WHAT IS NEEDED
Repeat each entry exactly and drop the pictures.

EXTRACTED INFORMATION
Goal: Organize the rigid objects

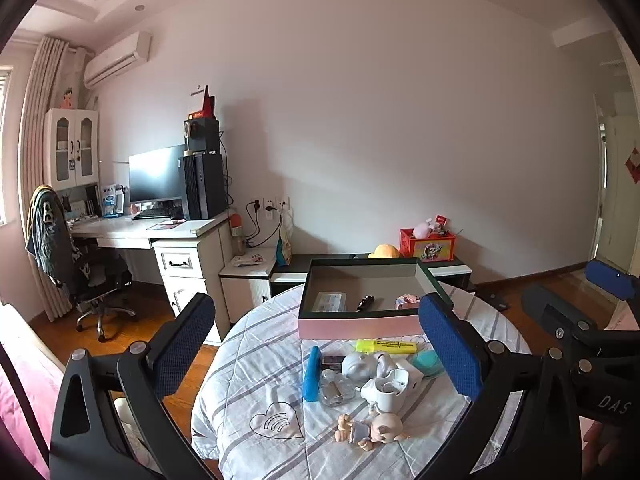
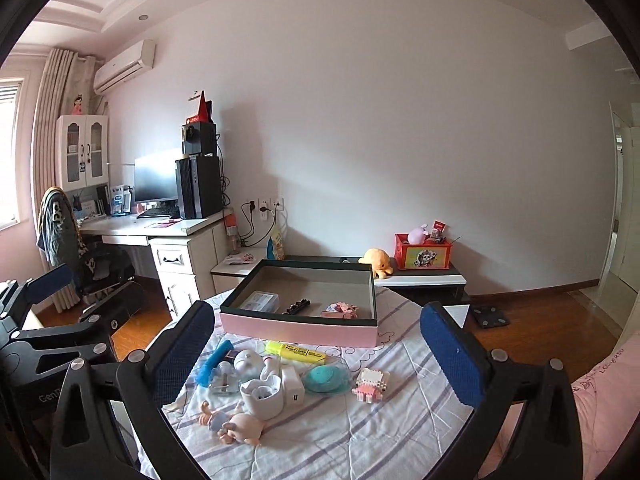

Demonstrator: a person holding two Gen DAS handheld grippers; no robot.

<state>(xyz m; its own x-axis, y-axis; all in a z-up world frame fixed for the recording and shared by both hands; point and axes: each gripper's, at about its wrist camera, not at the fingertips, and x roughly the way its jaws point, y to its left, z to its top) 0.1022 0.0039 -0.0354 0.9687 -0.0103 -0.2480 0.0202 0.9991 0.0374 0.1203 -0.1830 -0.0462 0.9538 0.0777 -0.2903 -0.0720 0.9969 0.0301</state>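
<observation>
- The left tongs hover spread wide above a round desk draped in a striped quilt, with nothing between the blue pads.
- The right tongs hang likewise spread and empty over the same desk; each tool shows at the edge of the other's view.
- At the far side of the desk sits an open shallow box with a pink front wall and dark rim. Inside lie a clear plastic case at left, a small black object in the middle and a pink block figure at right.
- Just in front of the box lies a yellow highlighter, parallel to the pink wall.
- A blue tube-shaped item lies at the left of the loose cluster, beside a clear glass bottle and a grey round figurine.
- A white cup-like holder stands touching a white charger block; a teal round dish sits just right of them.
- A pink-and-white brick toy lies apart at the right of the cluster.
- A baby doll lies on its side nearest the cameras.
- Behind, a computer desk carries a monitor, and a red crate stands on a low cabinet by the wall.
</observation>
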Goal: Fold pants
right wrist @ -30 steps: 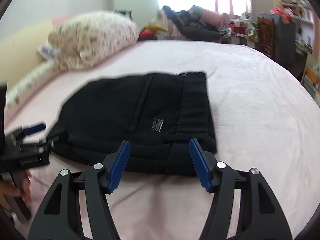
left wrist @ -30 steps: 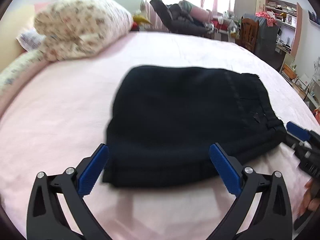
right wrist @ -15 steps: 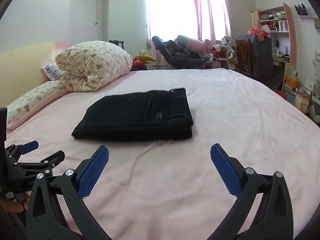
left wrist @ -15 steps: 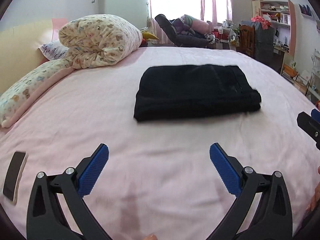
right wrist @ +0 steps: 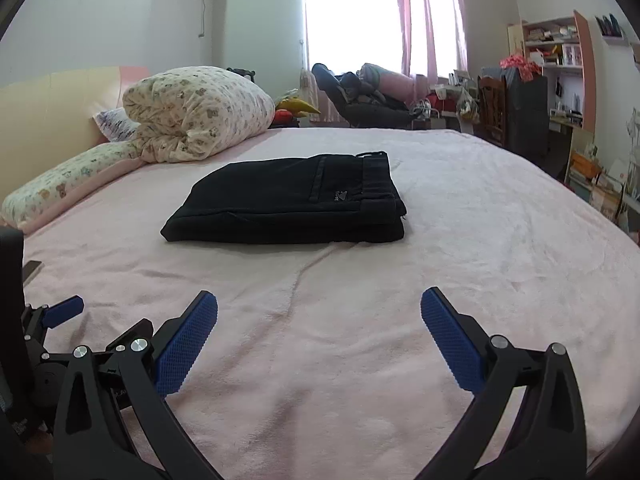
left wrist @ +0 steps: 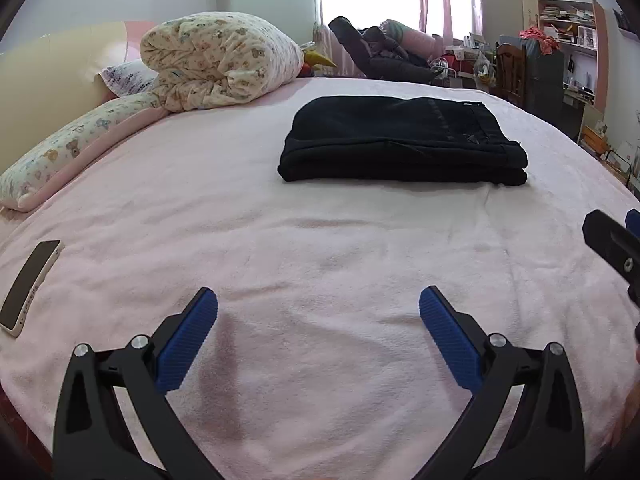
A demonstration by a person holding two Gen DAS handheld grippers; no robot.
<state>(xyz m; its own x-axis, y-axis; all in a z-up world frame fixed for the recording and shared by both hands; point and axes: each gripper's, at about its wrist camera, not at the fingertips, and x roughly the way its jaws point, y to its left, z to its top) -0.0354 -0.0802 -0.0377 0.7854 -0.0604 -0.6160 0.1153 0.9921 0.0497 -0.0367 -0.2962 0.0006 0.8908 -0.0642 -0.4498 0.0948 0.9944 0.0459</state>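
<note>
Pants: black, folded into a compact stack, lay mid-bed on pink blanket. My left gripper and right gripper hovered low over the blanket, well short, jaws spread wide, empty. Phone lay left.

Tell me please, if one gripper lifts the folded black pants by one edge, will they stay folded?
Probably not. The pants are soft cloth in loose stacked layers, so they would likely droop and unfold. They look thick, so perhaps a little heavy for one pinch. On the fuzzy pink blanket they would likely drag, not slide.
</note>
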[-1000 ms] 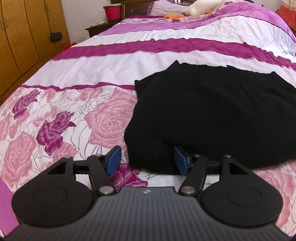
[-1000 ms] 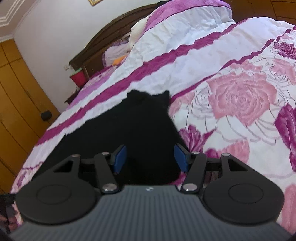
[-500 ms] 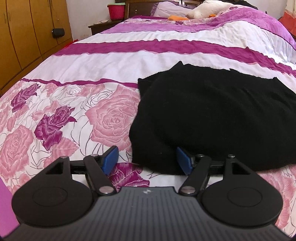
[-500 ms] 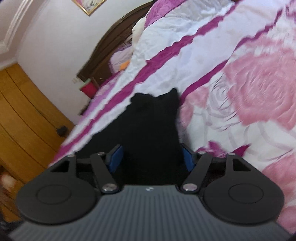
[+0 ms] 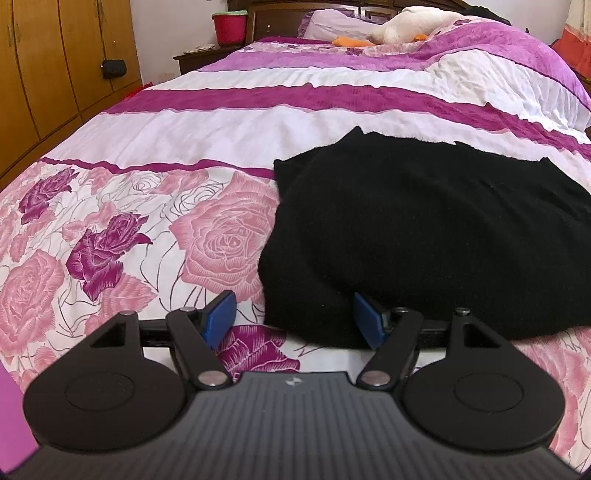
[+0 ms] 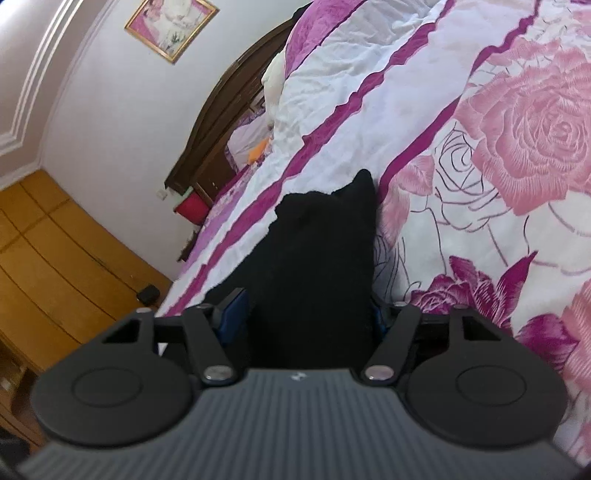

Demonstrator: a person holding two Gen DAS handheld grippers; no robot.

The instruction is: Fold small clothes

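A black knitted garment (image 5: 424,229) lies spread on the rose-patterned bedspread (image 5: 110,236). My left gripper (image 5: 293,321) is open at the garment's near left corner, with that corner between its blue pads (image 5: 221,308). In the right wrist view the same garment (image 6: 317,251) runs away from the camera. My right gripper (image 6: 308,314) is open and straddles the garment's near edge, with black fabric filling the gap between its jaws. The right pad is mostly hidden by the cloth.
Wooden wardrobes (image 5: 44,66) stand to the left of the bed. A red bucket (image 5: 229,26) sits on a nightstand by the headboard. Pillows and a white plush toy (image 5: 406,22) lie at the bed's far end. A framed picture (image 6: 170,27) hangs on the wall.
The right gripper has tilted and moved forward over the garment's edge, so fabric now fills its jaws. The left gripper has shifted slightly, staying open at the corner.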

RESPONSE TO THE TASK
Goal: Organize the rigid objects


Demonstrator: a person holding two Gen DAS handheld grippers; no robot.

<state>(xyz m; its own x-axis, y-axis; all in a z-up world frame fixed for the recording and shared by both hands; point and axes: each gripper's, at about its wrist camera, not at the fingertips, and x roughly the way its jaws point, y to its left, z to its top) 0.1022 0.0039 -0.0354 0.9687 -0.0103 -0.2480 0.0202 0.9991 0.0374 0.1203 -0.1830 -0.0462 0.9538 0.0777 -0.2903 -0.0720 0.9969 0.0301</state>
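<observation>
- The left tongs hover spread wide above a round desk draped in a striped quilt, with nothing between the blue pads.
- The right tongs hang likewise spread and empty over the same desk; each tool shows at the edge of the other's view.
- At the far side of the desk sits an open shallow box with a pink front wall and dark rim. Inside lie a clear plastic case at left, a small black object in the middle and a pink block figure at right.
- Just in front of the box lies a yellow highlighter, parallel to the pink wall.
- A blue tube-shaped item lies at the left of the loose cluster, beside a clear glass bottle and a grey round figurine.
- A white cup-like holder stands touching a white charger block; a teal round dish sits just right of them.
- A pink-and-white brick toy lies apart at the right of the cluster.
- A baby doll lies on its side nearest the cameras.
- Behind, a computer desk carries a monitor, and a red crate stands on a low cabinet by the wall.
</observation>
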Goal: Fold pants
right wrist @ -30 steps: 
left wrist @ -30 steps: 
right wrist @ -15 steps: 
left wrist @ -15 steps: 
right wrist @ +0 steps: 
left wrist @ +0 steps: 
A demonstration by a person holding two Gen DAS handheld grippers; no robot.
<state>(xyz m; its own x-axis, y-axis; all in a z-up world frame fixed for the recording and shared by both hands; point and axes: each gripper's, at about its wrist camera, not at the fingertips, and x roughly the way its jaws point, y to its left, z to its top) -0.0354 -0.0802 -0.0377 0.7854 -0.0604 -0.6160 0.1153 0.9921 0.0497 -0.0367 -0.2962 0.0006 0.8908 -0.0642 -0.4498 0.0948 0.9944 0.0459</state>
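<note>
Pants: black, folded into a compact stack, lay mid-bed on pink blanket. My left gripper and right gripper hovered low over the blanket, well short, jaws spread wide, empty. Phone lay left.

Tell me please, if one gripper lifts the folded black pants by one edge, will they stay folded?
Probably not. The pants are soft cloth in loose stacked layers, so they would likely droop and unfold. They look thick, so perhaps a little heavy for one pinch. On the fuzzy pink blanket they would likely drag, not slide.
</note>
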[-1000 ms] 
[-1000 ms] 
[-500 ms] 
[-500 ms] 
[+0 ms] 
[+0 ms] 

Demonstrator: a person holding two Gen DAS handheld grippers; no robot.

The instruction is: Fold small clothes

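A black knitted garment (image 5: 424,229) lies spread on the rose-patterned bedspread (image 5: 110,236). My left gripper (image 5: 293,321) is open at the garment's near left corner, with that corner between its blue pads (image 5: 221,308). In the right wrist view the same garment (image 6: 317,251) runs away from the camera. My right gripper (image 6: 308,314) is open and straddles the garment's near edge, with black fabric filling the gap between its jaws. The right pad is mostly hidden by the cloth.
Wooden wardrobes (image 5: 44,66) stand to the left of the bed. A red bucket (image 5: 229,26) sits on a nightstand by the headboard. Pillows and a white plush toy (image 5: 406,22) lie at the bed's far end. A framed picture (image 6: 170,27) hangs on the wall.
The right gripper has tilted and moved forward over the garment's edge, so fabric now fills its jaws. The left gripper has shifted slightly, staying open at the corner.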

The exercise calls for nothing further.